Para ele, as facções internas que trabalharam contra a pré candidatura do vice-governador terminaram por fortalecer um caminho de mobilização de bases em torno de Felipe. O texto já está caindo a capacidade de imobilização e liderança do vice-governador. Veja o texto na íntegra:
“A sistemática campanha interna de frações partidárias contra Felipe Camarão produziu um efeito contrário ao esperado. Parte da direção do PT se empenhou em carimbar Felipe como “dinista”, como se o adjetivo fosse ofensa; em espalhar a tese de que ele “já estaria com um pé” numa candidatura por outro partido e, de quebra, em empurrá-lo para disputar uma vaga de deputado federal, como se não reunisse condições de mobilizar petismo e lulismo num projeto majoritário de envergadura
Felipe respondeu a tudo isso com serenidade, firmeza e um grau de generosidade que raramente encontra retribuição na política miúda. Manteve a defesa de um projeto político e eleitoral petista, dialogou de modo permanente com a militância, reafirmou o protagonismo do PT no enfrentamento das desigualdades e foi acumulando, no chão do partido, aquilo que nenhuma reunião de cúpula fabrica: lastro político.

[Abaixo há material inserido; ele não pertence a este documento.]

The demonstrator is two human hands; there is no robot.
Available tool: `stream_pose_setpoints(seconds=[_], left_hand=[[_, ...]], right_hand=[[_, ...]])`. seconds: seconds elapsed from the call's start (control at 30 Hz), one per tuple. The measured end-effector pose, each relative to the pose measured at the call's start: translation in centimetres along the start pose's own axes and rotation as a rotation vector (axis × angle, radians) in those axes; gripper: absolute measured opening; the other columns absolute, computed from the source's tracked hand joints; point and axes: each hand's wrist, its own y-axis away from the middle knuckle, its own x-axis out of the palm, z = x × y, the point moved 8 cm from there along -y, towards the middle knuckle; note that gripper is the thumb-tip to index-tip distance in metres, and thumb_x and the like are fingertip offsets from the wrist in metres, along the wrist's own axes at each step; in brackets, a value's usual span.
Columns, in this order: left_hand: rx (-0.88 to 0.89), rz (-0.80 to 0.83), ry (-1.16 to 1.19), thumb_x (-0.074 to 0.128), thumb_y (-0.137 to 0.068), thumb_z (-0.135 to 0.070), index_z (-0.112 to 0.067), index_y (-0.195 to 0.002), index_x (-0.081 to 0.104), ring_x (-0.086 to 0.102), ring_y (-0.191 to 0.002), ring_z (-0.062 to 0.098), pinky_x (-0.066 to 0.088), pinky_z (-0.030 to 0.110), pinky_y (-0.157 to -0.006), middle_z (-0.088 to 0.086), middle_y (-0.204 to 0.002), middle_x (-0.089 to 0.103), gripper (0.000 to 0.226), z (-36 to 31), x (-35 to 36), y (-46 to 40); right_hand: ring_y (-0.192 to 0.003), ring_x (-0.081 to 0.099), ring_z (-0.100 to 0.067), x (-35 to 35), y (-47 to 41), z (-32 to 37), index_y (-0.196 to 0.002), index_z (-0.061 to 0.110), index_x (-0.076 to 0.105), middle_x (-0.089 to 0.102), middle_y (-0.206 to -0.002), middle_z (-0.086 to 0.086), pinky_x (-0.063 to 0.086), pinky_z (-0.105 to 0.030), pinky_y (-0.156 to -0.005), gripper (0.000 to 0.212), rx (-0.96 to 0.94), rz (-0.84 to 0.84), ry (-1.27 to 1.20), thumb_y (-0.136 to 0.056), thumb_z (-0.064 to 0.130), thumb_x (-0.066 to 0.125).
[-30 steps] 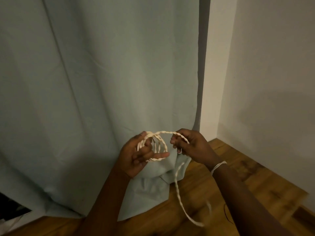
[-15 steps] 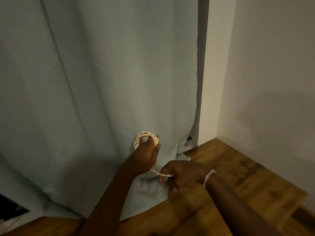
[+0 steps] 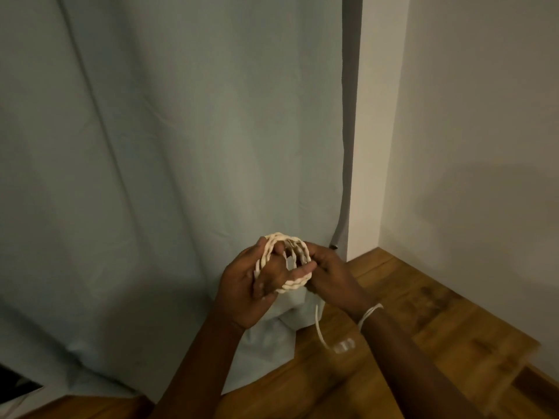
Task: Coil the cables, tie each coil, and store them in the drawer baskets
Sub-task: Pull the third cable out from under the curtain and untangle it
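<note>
— So where is the cable (image 3: pixel 284 261) now?

— Up in front of the curtain (image 3: pixel 181 146), wound in several loops round the left hand (image 3: pixel 245 285). The left grip is clasped through the coil, thumb on the outside of the loops.

— And the right hand (image 3: pixel 329 276)?

— Half a second ago it was down below the left hand, drawing the free end taut. Now it has come back up beside the coil, its grip pinching the strand at the coil's right edge. That looks like another turn just laid on.

— How much cable is left?

— Only a short tail (image 3: pixel 320 331). It drops from the coil toward the floor (image 3: pixel 438 328) and ends in a blurred plug (image 3: pixel 343 346), swinging just below the right wrist. A second ago the hanging length was clearly longer.

— So the coiling is nearly done?

— I judge so. One more wrap or so should use it up, then the coil needs tying. A pale band (image 3: pixel 369 314) sits round the right wrist; whether it is a tie I cannot tell.

— Any drawer or baskets in sight?

— None; only the curtain, a wall (image 3: pixel 469 131) to its right, and the floor below.
</note>
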Motion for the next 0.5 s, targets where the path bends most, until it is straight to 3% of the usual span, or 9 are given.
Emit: stream_pose_setpoints(seconds=[0.07, 0.13, 0.2, 0.23, 0.27, 0.33, 0.43, 0.5], left_hand=[[0.086, -0.115, -0.100, 0.043, -0.100, -0.024, 0.000, -0.088, 0.057, 0.046, -0.038, 0.011, 0.046, 0.046, -0.101, 0.001, -0.041, 0.036, 0.031, -1.2, -2.0, -0.5], [0.208, -0.300, -0.278, 0.038, -0.102, -0.027, -0.004, -0.084, 0.055, 0.054, -0.042, 0.012, 0.045, 0.050, -0.101, 0.001, -0.046, 0.051, 0.034, -2.7, -3.7, -0.5], [0.299, -0.441, -0.705, 0.034, -0.102, -0.027, -0.005, -0.093, 0.056, 0.072, -0.074, 0.022, 0.047, 0.049, -0.097, 0.007, -0.078, 0.074, 0.032, -4.2, -4.6, -0.4], [0.309, -0.443, -0.975, 0.033, -0.103, -0.027, -0.006, -0.101, 0.058, 0.072, -0.092, 0.024, 0.048, 0.046, -0.097, 0.008, -0.095, 0.076, 0.033, -4.4, -4.7, -0.4], [0.294, -0.408, -1.199, 0.032, -0.104, -0.031, -0.009, -0.107, 0.061, 0.069, -0.103, 0.020, 0.048, 0.043, -0.100, 0.005, -0.106, 0.074, 0.036, -4.1, -4.8, -0.4], [0.289, -0.380, -1.493, 0.031, -0.101, -0.046, -0.019, -0.118, 0.063, 0.065, -0.108, 0.014, 0.050, 0.040, -0.098, 0.000, -0.114, 0.071, 0.046, -3.6, -5.6, 0.1], [0.360, -0.359, -1.611, 0.032, -0.100, -0.047, -0.020, -0.125, 0.060, 0.064, -0.091, 0.020, 0.055, 0.038, -0.081, 0.004, -0.109, 0.067, 0.046, -3.1, -5.8, 0.2], [0.443, -0.364, -1.688, 0.035, -0.100, -0.038, -0.011, -0.125, 0.060, 0.058, -0.082, 0.006, 0.049, 0.022, -0.072, -0.012, -0.096, 0.060, 0.045, -3.2, -5.1, 0.3]], right_hand=[[-0.056, 0.054, -0.005, 1.5, 0.8, -1.0, -0.097, 0.026, 0.062, 0.061, -0.068, 0.008, 0.045, -0.018, -0.055, 0.024, 0.121, 0.067, 0.027, -0.106, 0.013, 0.043], [-0.060, 0.058, -0.008, 3.0, 1.8, -2.3, -0.121, 0.032, 0.053, 0.063, -0.075, 0.000, 0.048, -0.020, -0.056, 0.027, 0.232, 0.204, 0.119, -0.104, 0.012, 0.046], [-0.073, 0.066, -0.015, 4.0, 2.7, -3.1, -0.142, 0.026, 0.036, 0.067, -0.089, -0.005, 0.057, -0.026, -0.064, 0.053, 0.330, 0.352, 0.186, -0.097, 0.008, 0.058], [-0.077, 0.068, -0.018, 4.0, 3.1, -3.4, -0.145, 0.026, 0.031, 0.068, -0.095, -0.006, 0.060, -0.029, -0.068, 0.065, 0.407, 0.369, 0.168, -0.093, 0.005, 0.063], [-0.079, 0.069, -0.020, 3.8, 3.2, -3.6, -0.144, 0.027, 0.030, 0.067, -0.099, -0.008, 0.062, -0.033, -0.073, 0.069, 0.491, 0.331, 0.099, -0.090, 0.001, 0.065], [-0.081, 0.071, -0.025, 3.2, 3.1, -3.5, -0.135, 0.026, 0.040, 0.066, -0.107, -0.012, 0.063, -0.043, -0.081, 0.065, 0.606, 0.219, -0.103, -0.086, -0.007, 0.067], [-0.084, 0.074, -0.026, 4.0, 2.9, -2.4, -0.117, 0.013, 0.062, 0.064, -0.110, -0.015, 0.063, -0.039, -0.079, 0.041, 0.632, 0.229, -0.290, -0.083, -0.008, 0.072], [-0.082, 0.073, -0.023, 4.7, 2.9, -1.7, -0.107, 0.002, 0.069, 0.068, -0.097, -0.015, 0.063, -0.037, -0.080, 0.020, 0.594, 0.252, -0.349, -0.089, -0.007, 0.066]])
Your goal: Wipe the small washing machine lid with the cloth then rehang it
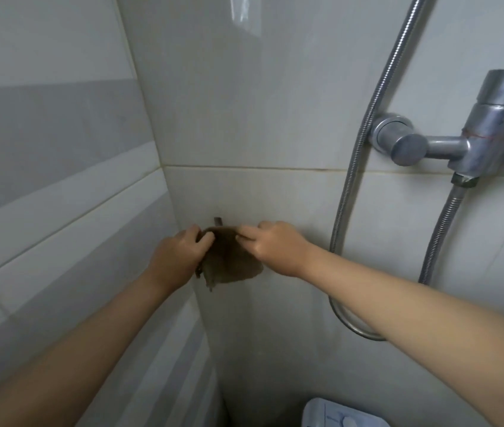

O resultado é expressivo e, para alguns, incômodo. Felipe hoje reúne o apoio da maioria dos diretórios municipais do PT. Sendo que não se trata de uma base que de cor única, pois traduz diferenças internas e sotaques políticos diversos, mas converge num ponto decisivo, no caso, unificar o partido em torno de uma estratégia política e eleitoral.
É com esse capital político que Felipe Camarão chega a Brasília. Não chega “convidado”; chega credenciado. E, goste-se ou não, o recado está dado: a base deu o rumo, diante de uma direção estadual incapaz de construir projeto partidário e coesionar a militância em um projeto comum.”